The research questions used to guide the empirical part of this study (which will be illustrated in full details later) will explore the ways in which the two premises are linked. In general, and bearing in mind that the first descriptions of the above-mentioned transformation of intimacy predate the widespread diffusion of social networks, to what extent can the latter be regarded as important factors for further developments in this direction?

To answer this question, 22 semi-structured focussed interviews were conducted with individuals who defined themselves as “polyamorous” and regularly frequented at least one of the two biggest Italian Facebook groups dedicated to polyamory. I decided to focus my attention on polyamory as this is the form of consensual non-monogamy that most strongly expresses a demand for public legitimation, social acceptance and removal of the stigma (Hutzler, et al., 2016) currently associated with it. Polyamory has inspired a social movement of activists who proudly call for visibility and public recognition, following themes and processes not unlike those used in the past by the better known LGBT (Lesbian, Gay, Bisex, Transgender) movement, with which it is increasingly combined. Methodologically, all this facilitated access to the field and made it possible to include interviewees based on their self-definition as polyamorous, both of which would have been much more difficult had I chosen to consider other forms of consensual non-monogamy, such as swinging, which is mainly banished to the shadows of private clubs, with a poor and fragmented internal communication network and an identity still claimed by few and, on the contrary, often a carefully guarded secret.

The two biggest Italian Facebook polyamory groups are “Poliamore e altre non-monogamie etiche: discussione, confronto e supporto”, which has some 3,800 members, and “Policome: gruppo di confronto e supporto sul poliamore”, with around 3,400 members. Many people are members of both groups; an analysis of the complex historical reasons that led to the creation of two separate groups is beyond the scope of this work (in October 2019 the first group closed). A preliminary exploratory study found the use of these two groups to be appropriate and exhaustive: practically all online spaces dedicated to similar topics (Web sites, discussion groups, forums, newsgroups, blogs) set up previously and especially between the 1990s and the first decade of the new millennium, have gradually been abandoned and converged into services offered by Facebook. Most of the local activist groups in various large Italian cities, which regularly organise face-to-face meetings and debates, were also established following the creation of a first local group on Facebook, which in turn was also usually formed as a branch of the two large national groups. In general, the “Italian polyamorous community” was originally established on Facebook (November 2009 saw the birth of the first group “Poliamore Italia Polyamory Italy”, which later changed its name to “Poliamore e altre non-monogamie etiche”) and only later consciously progressed off-line. The first regular face-to-face meetings were held in 2012 in Milan, Bologna and Rome.

The people to be interviewed were included using a theoretical sampling strategy based on two fundamental criteria: subjects had to define themselves as “polyamorous” and had to be members of at least one of the aforesaid Facebook groups. Moreover, subjects were included progressively in order to represent different gender identities, age groups and geographical regions of origin. No new interviewees were recruited when the amount of new information provided by each new interview was reduced to a minimum.
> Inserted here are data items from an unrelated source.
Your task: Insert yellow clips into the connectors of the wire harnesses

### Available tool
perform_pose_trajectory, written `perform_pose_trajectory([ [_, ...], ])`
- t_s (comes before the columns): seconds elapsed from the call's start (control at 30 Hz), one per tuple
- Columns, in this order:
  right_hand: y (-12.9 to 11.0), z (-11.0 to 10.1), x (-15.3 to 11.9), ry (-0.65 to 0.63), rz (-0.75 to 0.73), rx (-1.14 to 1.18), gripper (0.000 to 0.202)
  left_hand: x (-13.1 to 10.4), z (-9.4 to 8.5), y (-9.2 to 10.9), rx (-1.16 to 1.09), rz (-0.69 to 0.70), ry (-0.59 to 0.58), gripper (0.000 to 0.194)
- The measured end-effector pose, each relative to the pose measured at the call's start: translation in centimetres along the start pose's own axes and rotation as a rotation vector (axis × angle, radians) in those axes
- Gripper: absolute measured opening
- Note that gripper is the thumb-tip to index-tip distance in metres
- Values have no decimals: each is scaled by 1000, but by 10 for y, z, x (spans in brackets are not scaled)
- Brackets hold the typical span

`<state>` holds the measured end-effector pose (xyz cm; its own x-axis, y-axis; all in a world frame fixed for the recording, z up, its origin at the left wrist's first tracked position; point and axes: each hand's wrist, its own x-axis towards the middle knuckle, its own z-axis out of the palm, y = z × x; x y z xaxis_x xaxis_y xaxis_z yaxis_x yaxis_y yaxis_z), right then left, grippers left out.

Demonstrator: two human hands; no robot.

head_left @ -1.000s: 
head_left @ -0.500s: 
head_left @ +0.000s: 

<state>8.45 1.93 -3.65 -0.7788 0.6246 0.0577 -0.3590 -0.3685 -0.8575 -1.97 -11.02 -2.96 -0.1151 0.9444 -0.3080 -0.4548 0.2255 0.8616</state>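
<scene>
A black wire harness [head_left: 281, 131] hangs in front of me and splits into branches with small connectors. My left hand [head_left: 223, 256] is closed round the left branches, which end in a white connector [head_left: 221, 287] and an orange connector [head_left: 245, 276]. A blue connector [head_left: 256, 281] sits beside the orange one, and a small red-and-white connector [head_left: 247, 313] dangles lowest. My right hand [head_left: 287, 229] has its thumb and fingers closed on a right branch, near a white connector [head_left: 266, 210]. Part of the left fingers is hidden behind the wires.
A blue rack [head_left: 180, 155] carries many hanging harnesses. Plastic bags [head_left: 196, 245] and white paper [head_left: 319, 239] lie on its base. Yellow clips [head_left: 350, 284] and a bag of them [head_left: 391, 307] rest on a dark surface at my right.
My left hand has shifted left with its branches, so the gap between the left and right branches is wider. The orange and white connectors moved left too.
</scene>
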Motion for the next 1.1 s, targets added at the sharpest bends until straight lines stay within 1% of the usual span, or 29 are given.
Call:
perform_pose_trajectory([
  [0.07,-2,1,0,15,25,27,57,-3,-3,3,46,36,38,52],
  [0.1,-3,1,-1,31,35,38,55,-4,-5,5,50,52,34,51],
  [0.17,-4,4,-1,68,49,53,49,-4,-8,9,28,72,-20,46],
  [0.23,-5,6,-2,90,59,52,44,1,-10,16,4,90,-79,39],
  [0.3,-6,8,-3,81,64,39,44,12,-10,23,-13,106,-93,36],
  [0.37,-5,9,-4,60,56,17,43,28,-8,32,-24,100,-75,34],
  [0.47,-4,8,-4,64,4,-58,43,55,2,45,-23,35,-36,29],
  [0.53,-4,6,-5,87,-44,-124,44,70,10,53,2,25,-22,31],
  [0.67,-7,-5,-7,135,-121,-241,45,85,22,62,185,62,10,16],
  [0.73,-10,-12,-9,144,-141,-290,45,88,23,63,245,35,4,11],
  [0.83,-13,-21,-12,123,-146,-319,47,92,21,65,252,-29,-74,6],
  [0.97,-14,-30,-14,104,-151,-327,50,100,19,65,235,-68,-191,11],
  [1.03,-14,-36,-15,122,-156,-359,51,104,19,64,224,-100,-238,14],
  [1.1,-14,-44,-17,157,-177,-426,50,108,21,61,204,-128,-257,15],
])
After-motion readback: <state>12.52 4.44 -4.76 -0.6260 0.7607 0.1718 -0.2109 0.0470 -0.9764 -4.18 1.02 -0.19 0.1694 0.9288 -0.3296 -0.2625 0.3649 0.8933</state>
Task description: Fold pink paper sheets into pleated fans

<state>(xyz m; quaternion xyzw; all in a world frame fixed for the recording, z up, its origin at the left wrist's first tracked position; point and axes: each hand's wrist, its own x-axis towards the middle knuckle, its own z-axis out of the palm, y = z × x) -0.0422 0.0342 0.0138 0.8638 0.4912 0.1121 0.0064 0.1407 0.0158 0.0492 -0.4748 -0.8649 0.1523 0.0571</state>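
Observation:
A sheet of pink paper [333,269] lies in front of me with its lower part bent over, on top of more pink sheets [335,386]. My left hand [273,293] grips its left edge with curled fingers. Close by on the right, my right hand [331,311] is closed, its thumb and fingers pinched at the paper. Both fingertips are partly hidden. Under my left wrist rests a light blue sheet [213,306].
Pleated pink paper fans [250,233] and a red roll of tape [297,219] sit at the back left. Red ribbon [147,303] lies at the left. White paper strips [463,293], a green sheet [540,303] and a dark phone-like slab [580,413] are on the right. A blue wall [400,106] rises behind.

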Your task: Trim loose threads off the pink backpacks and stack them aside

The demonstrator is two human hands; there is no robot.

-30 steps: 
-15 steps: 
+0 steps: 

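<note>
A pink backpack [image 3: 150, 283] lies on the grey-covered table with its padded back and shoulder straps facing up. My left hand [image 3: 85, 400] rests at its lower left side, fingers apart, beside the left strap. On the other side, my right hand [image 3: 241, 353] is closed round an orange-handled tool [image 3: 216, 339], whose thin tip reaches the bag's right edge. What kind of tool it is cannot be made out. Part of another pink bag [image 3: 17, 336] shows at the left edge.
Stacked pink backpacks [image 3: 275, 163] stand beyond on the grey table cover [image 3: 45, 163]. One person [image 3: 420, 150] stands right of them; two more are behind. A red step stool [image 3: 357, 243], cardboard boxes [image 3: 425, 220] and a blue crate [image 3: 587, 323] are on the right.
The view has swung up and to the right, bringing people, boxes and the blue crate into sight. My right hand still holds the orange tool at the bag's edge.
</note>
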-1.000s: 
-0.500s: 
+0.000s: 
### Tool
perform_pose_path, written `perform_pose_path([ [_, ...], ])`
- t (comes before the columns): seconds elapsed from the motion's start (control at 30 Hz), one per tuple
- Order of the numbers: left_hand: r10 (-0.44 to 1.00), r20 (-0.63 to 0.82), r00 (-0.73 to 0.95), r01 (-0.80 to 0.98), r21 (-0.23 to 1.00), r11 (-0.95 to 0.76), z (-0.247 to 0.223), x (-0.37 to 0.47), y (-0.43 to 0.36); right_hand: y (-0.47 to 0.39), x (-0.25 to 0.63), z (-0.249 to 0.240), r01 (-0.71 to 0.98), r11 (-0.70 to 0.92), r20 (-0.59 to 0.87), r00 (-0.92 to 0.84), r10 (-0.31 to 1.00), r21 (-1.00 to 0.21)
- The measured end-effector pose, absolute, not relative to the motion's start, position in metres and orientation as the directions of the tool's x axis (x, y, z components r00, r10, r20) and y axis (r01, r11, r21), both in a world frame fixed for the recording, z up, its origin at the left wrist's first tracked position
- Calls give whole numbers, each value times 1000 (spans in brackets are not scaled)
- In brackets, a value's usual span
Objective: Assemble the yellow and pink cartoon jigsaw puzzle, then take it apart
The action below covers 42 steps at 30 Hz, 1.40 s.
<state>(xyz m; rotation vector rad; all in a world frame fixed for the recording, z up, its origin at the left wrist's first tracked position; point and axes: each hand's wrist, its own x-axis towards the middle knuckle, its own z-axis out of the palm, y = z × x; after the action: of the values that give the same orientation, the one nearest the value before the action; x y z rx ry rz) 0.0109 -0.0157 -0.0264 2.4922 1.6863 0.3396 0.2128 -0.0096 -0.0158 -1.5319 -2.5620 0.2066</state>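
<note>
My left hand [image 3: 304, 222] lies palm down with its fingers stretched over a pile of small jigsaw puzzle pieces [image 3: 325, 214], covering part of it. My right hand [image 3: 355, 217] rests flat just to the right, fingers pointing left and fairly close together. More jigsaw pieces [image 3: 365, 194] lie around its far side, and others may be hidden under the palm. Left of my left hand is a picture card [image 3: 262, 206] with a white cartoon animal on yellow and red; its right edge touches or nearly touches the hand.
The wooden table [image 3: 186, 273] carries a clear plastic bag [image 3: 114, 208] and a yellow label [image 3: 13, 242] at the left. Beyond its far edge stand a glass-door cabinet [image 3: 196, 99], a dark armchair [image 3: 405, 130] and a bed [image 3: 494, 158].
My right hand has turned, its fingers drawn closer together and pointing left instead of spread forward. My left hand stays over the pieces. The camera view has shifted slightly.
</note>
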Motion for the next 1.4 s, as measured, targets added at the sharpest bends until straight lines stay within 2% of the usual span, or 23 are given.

The interviews were conducted in December 2018 and January 2019 after a long period (more than one year) of participant observation both online in the previously mentioned Facebook groups and off-line during some of the regular face-to-face meetings for discussion and debate. Participant observation was an opportunity to familiarise myself with the field, prepare the framework for the interviews and identify possible people to be contacted.

The 22 interviews were conducted with nine women, eight men and four people who did not identify with either gender, aged between 23 and 56 years (mean = 37.4, SD 9.76), living in southern (n=5), central (n=7) and northern (n=9) Italy (the different regions of Italy have somewhat different cultures in terms of the desirability and social approval of non-standard romantic relationships and practices).

The interviews were accompanied by a systematic monitoring of spontaneous public discussions conducted within the two Facebook groups in question, some of which addressed topics very closely associated with the research questions formulated in this study. This activity provided additional empirical evidence to support and confirm the findings that emerged from the interviews. This permitted triangulation of data (Denzin and Lincoln, 1994) and provided greater robustness of the results, which are set out in the next section.

The decision to use semi-structured interviews (Ayres, 2008; Galletta, 2013) for data collection appeared to be the best compromise between the requirements for quality, detail, conciseness and specificity of the research questions. All of the interviews were recorded, transcribed and subsequently analysed using Dedoose, a software tool for use in mixed methods social research (Dedoose, 2018). All names in fragments cited in the following section have been changed to protect the privacy of the individuals involved. Before being interviewed by a research assistant, each participant was given summary information about the study and the name and e-mail address of the principal investigator, who they were able to contact for any additional details.

The methodology in this work does have some limitations. First, the small number of people who were interviewed: just 22. However, the data gathered through these interviews were entirely consistent with hundreds of spontaneous discussions observed online directly in the Facebook groups in question, during a long period of participant observation that preceded, accompanied and followed the interviews.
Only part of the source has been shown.